→ SUPPLIED DATA

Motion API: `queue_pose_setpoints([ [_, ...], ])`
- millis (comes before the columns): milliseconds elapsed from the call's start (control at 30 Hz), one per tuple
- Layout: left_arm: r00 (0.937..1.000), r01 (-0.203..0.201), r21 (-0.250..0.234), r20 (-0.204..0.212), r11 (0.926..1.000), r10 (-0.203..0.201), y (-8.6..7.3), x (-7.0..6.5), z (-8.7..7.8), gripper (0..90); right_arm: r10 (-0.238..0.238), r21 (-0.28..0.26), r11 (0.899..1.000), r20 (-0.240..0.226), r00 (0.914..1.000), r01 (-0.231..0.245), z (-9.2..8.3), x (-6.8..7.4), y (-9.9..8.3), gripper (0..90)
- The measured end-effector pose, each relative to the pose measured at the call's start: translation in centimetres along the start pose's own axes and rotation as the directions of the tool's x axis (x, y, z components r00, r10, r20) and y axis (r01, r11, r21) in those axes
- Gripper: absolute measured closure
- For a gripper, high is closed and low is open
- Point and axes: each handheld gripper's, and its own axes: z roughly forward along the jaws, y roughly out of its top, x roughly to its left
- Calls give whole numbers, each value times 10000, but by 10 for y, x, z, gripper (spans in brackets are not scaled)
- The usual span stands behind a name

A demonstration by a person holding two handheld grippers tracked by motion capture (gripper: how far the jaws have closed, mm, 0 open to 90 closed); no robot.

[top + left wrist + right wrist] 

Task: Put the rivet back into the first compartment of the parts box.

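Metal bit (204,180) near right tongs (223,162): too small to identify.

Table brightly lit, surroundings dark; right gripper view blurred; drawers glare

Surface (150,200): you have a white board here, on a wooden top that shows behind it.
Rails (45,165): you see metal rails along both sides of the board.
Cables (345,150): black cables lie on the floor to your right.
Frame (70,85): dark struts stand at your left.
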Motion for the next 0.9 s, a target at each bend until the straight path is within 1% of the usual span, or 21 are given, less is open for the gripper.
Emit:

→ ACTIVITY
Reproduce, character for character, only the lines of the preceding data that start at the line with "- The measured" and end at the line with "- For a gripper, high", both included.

→ RESULT OF THIS EXERCISE
- The measured end-effector pose, each relative to the pose measured at the call's start: translation in centimetres along the start pose's own axes and rotation as the directions of the tool's x axis (x, y, z components r00, r10, r20) and y axis (r01, r11, r21) in those axes
- Gripper: absolute measured closure
- For a gripper, high is closed and low is open

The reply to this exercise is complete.